- [What is expected]: Select the lines below containing the word "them".

- [Records for this exercise]:
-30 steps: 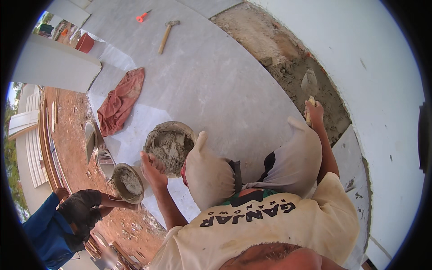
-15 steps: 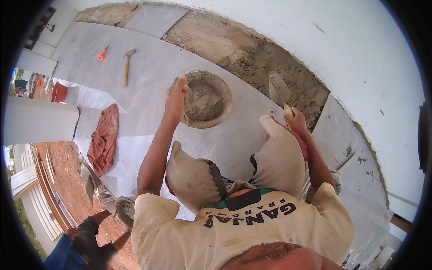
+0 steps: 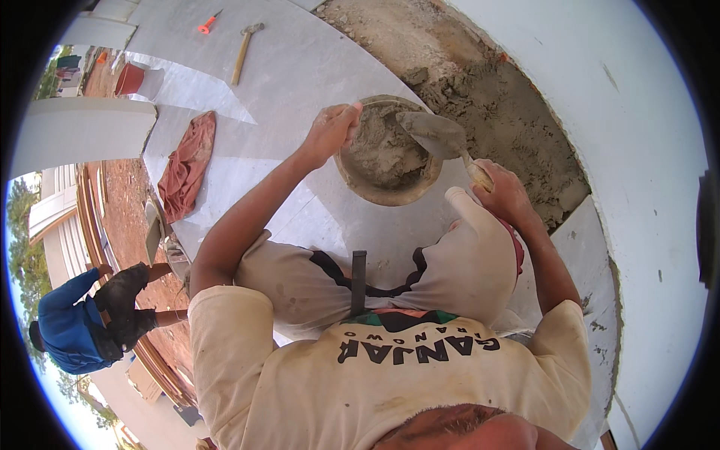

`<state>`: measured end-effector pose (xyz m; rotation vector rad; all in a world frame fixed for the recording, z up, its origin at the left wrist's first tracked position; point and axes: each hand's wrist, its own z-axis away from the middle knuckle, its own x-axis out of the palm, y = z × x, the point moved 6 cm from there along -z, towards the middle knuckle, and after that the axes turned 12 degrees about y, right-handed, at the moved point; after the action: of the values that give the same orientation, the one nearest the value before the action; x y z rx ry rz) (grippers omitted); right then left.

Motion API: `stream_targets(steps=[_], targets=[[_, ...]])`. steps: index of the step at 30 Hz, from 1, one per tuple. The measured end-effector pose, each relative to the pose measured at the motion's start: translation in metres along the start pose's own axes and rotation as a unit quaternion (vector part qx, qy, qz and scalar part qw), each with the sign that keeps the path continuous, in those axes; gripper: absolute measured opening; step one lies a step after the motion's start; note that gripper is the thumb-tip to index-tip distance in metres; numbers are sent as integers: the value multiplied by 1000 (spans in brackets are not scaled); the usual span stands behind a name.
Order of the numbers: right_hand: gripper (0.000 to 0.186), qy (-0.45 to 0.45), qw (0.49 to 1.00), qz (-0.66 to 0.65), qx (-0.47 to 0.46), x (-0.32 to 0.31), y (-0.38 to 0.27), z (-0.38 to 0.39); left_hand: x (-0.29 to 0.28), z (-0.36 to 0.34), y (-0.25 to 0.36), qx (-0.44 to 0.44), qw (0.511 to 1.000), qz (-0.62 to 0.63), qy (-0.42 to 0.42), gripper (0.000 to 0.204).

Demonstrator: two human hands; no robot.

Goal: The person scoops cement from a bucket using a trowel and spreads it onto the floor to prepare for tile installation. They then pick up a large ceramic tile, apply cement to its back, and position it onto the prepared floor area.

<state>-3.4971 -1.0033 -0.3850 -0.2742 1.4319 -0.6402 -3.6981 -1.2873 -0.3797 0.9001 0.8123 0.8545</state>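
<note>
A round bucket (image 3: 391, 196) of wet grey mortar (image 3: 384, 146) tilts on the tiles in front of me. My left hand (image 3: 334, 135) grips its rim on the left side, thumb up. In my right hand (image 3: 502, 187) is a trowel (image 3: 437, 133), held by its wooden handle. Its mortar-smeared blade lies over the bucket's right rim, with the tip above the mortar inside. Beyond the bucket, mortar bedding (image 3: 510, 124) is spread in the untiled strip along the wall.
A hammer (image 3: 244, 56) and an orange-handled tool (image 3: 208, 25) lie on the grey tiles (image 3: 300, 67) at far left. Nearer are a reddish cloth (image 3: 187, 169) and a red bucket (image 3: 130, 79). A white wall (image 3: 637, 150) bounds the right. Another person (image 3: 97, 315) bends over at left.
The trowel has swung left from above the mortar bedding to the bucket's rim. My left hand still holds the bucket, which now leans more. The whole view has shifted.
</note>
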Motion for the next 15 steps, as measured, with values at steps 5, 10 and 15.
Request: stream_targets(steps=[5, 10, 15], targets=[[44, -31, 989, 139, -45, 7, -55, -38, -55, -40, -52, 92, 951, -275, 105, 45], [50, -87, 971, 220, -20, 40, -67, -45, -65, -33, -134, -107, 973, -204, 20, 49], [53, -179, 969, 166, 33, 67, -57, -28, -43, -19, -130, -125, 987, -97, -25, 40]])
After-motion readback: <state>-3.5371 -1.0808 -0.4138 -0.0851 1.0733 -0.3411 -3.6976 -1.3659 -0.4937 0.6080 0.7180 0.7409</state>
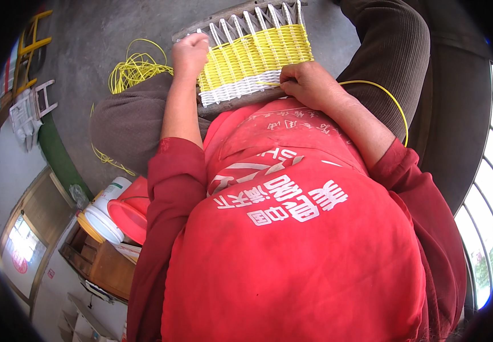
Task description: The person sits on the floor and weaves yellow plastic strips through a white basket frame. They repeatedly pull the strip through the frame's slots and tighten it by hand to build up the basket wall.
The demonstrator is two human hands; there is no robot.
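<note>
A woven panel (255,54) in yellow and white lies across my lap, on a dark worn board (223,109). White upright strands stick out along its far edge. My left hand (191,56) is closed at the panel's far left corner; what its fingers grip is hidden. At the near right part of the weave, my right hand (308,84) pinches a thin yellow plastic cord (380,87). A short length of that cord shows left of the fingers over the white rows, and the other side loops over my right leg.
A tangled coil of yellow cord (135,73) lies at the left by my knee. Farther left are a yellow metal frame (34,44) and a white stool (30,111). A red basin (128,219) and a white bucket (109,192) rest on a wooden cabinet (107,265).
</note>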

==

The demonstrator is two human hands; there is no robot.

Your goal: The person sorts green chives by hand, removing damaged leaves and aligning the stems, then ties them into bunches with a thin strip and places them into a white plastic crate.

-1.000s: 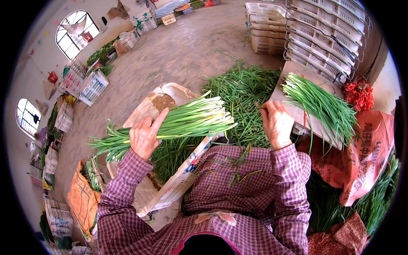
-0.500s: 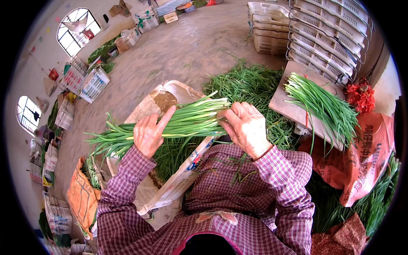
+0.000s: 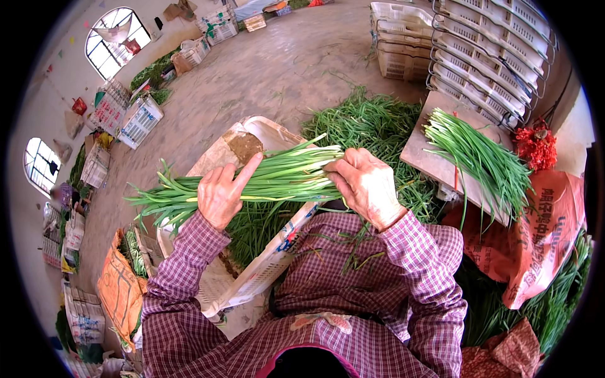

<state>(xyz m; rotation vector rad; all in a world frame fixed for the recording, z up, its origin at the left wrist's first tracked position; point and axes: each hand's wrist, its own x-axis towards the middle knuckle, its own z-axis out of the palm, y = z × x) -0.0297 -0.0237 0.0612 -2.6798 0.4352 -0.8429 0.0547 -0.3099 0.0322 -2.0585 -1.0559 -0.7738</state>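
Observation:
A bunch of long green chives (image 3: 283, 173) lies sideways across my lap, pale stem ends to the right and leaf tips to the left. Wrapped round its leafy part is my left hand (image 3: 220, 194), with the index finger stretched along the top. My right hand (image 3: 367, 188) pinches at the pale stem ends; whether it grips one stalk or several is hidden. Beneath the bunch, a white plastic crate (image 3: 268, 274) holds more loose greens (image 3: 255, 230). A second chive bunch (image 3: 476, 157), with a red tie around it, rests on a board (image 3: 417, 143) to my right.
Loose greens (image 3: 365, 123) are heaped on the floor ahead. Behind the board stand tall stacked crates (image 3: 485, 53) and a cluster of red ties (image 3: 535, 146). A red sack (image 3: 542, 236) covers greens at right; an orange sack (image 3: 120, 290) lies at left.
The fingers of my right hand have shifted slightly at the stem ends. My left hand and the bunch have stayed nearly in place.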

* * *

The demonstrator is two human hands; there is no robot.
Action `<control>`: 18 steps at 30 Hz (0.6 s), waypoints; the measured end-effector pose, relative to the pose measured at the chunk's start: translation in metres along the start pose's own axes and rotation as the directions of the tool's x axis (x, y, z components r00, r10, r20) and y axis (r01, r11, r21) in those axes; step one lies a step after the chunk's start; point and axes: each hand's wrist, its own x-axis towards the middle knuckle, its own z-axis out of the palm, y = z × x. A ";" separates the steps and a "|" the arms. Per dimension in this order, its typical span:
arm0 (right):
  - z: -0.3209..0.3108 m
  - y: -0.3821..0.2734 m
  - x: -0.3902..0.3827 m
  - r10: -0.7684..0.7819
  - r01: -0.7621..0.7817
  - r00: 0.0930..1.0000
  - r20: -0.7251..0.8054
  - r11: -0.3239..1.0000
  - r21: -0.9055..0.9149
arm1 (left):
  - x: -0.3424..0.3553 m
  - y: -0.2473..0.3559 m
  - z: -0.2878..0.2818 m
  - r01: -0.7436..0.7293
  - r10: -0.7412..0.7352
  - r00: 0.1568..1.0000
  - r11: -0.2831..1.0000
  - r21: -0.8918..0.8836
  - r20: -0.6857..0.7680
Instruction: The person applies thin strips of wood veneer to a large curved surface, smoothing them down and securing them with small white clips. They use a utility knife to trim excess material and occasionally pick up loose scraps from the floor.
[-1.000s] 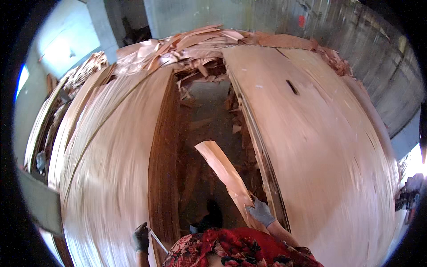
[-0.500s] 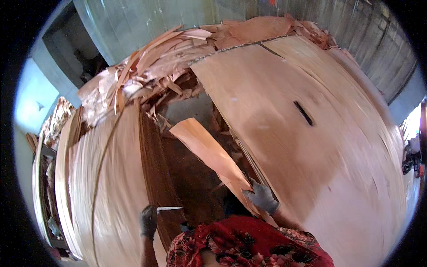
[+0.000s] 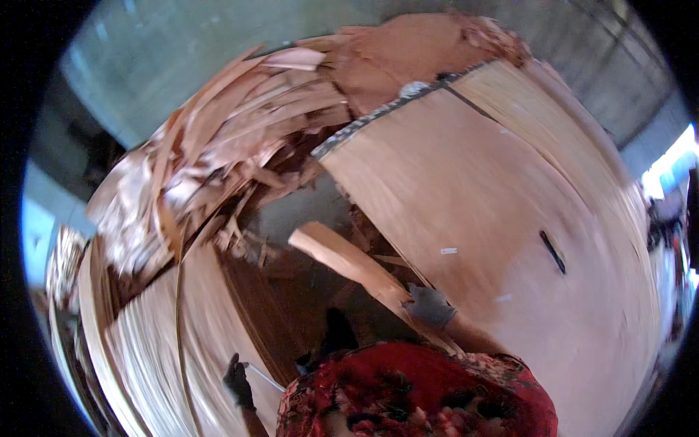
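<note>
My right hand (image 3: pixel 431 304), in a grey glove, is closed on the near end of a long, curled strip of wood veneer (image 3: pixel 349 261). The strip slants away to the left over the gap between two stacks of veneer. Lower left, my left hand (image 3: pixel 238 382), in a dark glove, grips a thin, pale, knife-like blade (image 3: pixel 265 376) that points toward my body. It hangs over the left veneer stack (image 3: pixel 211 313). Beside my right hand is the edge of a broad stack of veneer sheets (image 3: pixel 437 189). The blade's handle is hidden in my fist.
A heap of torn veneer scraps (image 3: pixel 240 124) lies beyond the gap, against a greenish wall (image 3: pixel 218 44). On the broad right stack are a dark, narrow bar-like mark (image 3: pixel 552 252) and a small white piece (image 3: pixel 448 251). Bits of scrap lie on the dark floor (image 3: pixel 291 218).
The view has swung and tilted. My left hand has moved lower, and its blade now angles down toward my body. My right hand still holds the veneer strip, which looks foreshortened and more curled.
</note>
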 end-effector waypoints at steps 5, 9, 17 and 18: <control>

- [Answer]:
Your goal: The person sorts green chives by hand, removing damaged leaves and aligning the stems, then ties them into bunches with a thin strip and places them into a white plastic crate.
Instruction: The person applies thin strips of wood veneer to a large curved surface, smoothing them down and securing them with small white clips. They use a utility knife to trim excess material and occasionally pick up loose scraps from the floor.

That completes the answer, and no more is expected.